Write out, word for word, every line in the data below from the one containing "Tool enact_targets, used" to the one containing "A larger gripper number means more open", both of them included.

=======

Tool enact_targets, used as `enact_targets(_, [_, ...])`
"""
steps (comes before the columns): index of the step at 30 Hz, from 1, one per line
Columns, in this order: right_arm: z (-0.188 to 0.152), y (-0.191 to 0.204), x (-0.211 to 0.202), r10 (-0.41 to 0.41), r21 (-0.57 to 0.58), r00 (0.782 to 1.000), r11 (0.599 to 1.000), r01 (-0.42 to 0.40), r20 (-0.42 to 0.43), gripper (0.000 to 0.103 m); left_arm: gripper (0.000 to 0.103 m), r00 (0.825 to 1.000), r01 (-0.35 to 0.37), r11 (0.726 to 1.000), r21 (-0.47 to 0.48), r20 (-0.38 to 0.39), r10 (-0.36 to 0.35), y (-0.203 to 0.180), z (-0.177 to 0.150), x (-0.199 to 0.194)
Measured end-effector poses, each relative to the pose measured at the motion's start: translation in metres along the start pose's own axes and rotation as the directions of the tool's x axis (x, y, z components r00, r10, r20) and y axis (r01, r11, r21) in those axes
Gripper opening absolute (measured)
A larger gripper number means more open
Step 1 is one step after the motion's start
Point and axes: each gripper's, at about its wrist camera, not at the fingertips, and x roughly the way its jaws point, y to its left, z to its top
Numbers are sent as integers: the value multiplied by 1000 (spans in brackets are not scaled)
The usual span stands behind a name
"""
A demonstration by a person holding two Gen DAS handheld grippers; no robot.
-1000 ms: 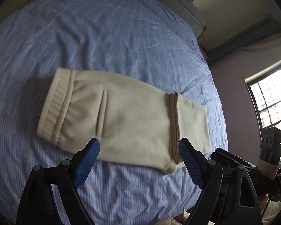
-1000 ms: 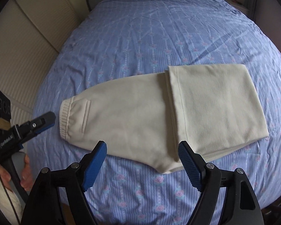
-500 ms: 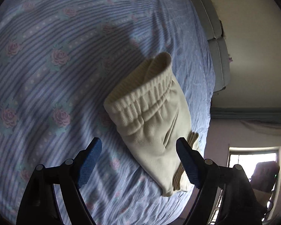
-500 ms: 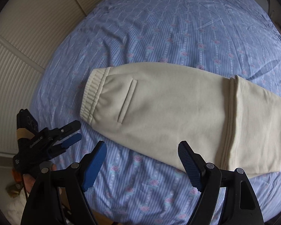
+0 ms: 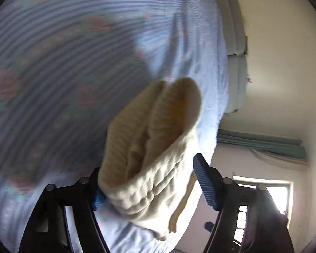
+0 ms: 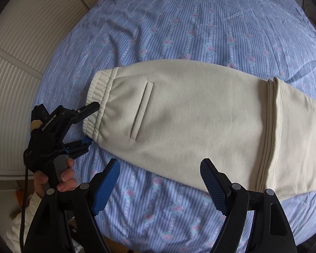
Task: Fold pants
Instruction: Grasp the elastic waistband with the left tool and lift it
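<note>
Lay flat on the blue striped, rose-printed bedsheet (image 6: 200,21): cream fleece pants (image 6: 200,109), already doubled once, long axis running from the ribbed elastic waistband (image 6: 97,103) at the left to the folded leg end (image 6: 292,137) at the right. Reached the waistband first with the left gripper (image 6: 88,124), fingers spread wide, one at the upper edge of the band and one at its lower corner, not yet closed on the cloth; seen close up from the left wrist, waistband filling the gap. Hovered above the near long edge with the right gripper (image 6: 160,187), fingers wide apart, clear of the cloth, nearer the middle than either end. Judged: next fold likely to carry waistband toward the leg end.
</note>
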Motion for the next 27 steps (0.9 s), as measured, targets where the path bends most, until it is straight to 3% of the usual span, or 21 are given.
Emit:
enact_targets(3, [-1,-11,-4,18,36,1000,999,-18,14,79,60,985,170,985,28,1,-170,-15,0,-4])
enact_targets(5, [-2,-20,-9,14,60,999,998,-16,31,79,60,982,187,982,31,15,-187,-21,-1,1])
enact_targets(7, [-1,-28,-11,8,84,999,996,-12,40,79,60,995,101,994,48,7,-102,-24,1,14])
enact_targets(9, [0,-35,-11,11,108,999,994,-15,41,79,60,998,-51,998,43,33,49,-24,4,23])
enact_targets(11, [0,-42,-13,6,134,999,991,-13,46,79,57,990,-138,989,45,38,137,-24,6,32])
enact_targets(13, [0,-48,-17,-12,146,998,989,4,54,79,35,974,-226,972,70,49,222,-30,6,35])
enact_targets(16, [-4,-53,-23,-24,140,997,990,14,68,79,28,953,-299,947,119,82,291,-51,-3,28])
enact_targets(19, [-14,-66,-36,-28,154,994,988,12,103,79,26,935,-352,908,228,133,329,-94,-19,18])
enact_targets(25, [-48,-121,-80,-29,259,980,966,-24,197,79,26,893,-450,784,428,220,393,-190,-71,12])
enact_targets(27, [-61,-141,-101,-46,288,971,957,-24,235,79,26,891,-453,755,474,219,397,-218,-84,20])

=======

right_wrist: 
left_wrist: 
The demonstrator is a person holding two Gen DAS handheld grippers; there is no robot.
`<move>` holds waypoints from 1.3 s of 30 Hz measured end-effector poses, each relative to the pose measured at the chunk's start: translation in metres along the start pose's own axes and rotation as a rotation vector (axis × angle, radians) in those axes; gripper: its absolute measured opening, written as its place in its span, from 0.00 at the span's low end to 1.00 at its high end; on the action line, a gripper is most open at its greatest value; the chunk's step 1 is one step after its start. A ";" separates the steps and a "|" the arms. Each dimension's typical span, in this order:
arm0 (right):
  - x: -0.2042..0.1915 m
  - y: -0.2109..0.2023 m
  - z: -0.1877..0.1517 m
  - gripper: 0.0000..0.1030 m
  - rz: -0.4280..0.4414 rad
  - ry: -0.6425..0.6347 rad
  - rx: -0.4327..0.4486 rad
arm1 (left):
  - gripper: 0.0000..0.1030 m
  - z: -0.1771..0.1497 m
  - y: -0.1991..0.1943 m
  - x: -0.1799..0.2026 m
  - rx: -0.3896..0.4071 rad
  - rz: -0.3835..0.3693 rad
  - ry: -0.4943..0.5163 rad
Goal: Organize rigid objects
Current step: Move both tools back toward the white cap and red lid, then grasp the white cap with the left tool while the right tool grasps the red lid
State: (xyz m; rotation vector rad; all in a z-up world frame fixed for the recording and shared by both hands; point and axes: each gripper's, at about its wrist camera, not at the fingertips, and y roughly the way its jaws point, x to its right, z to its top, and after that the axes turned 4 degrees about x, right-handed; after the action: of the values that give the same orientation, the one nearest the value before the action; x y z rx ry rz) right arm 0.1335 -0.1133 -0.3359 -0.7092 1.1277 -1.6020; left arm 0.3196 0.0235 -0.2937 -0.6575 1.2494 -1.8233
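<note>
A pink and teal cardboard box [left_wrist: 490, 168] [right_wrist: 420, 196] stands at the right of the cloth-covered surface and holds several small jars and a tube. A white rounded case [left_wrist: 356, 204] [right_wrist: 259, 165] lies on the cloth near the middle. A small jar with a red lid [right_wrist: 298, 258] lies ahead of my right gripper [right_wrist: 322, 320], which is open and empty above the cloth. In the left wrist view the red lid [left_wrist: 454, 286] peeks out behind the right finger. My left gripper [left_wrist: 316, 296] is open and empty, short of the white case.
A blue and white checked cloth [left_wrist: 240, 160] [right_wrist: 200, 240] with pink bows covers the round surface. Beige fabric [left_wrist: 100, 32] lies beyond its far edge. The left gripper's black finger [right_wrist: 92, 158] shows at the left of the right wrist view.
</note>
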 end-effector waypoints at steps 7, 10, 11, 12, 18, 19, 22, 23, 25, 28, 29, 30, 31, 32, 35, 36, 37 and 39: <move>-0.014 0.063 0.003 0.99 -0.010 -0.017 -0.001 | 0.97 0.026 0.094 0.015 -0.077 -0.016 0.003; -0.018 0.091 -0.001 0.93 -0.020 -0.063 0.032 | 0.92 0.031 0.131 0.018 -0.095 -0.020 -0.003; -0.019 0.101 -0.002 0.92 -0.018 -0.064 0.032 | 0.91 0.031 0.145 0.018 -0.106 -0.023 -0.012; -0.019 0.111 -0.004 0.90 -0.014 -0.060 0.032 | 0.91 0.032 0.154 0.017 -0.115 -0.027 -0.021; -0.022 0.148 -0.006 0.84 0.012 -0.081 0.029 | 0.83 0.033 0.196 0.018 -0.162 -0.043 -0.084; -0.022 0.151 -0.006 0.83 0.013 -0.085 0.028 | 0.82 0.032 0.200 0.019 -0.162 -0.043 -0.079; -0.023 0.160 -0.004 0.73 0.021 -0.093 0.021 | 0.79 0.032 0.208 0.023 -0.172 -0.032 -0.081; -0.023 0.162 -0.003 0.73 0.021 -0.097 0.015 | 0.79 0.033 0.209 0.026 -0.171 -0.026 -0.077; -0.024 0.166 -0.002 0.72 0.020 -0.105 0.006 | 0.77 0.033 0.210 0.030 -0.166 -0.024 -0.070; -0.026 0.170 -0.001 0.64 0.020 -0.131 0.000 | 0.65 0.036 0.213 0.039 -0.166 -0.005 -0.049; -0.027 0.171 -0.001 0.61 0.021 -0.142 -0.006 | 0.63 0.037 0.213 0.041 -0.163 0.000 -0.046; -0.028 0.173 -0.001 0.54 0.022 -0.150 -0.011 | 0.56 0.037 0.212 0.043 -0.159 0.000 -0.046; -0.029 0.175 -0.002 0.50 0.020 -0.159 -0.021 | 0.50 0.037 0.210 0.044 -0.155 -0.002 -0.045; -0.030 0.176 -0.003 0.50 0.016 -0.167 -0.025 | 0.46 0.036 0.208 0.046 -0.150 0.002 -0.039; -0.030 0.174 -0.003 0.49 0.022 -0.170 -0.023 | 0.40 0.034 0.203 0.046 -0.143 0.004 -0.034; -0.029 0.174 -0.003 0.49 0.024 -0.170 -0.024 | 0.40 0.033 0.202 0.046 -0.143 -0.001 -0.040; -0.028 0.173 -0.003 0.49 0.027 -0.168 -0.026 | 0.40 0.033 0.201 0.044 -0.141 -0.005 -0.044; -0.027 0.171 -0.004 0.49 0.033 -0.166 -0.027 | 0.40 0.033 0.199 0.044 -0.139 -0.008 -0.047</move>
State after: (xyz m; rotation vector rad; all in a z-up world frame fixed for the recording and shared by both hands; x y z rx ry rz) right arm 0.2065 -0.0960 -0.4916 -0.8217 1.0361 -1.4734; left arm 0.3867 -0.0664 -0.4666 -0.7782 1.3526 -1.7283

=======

▶ [Written answer]:
Tool enact_targets, used as `enact_targets(_, [_, ...])`
"""
steps (comes before the columns): index of the step at 30 Hz, from 1, one per line
Columns, in this order: right_arm: z (-0.188 to 0.152), y (-0.191 to 0.204), x (-0.211 to 0.202), r10 (-0.41 to 0.41), r21 (-0.57 to 0.58), r00 (0.782 to 1.000), r11 (0.599 to 1.000), r01 (-0.42 to 0.40), r20 (-0.42 to 0.43), gripper (0.000 to 0.103 m); left_arm: gripper (0.000 to 0.103 m), r00 (0.825 to 1.000), r01 (-0.35 to 0.37), r11 (0.726 to 1.000), r21 (-0.47 to 0.48), r20 (-0.38 to 0.39), r10 (-0.36 to 0.35), y (-0.203 to 0.180), z (-0.177 to 0.150), x (-0.199 to 0.194)
Measured end-effector poses, each relative to the pose measured at the motion's start: translation in metres along the start pose's own axes and rotation as the directions of the tool's x axis (x, y, z components r00, r10, r20) and y axis (r01, r11, r21) in those axes
Gripper opening absolute (measured)
A larger gripper number means more open

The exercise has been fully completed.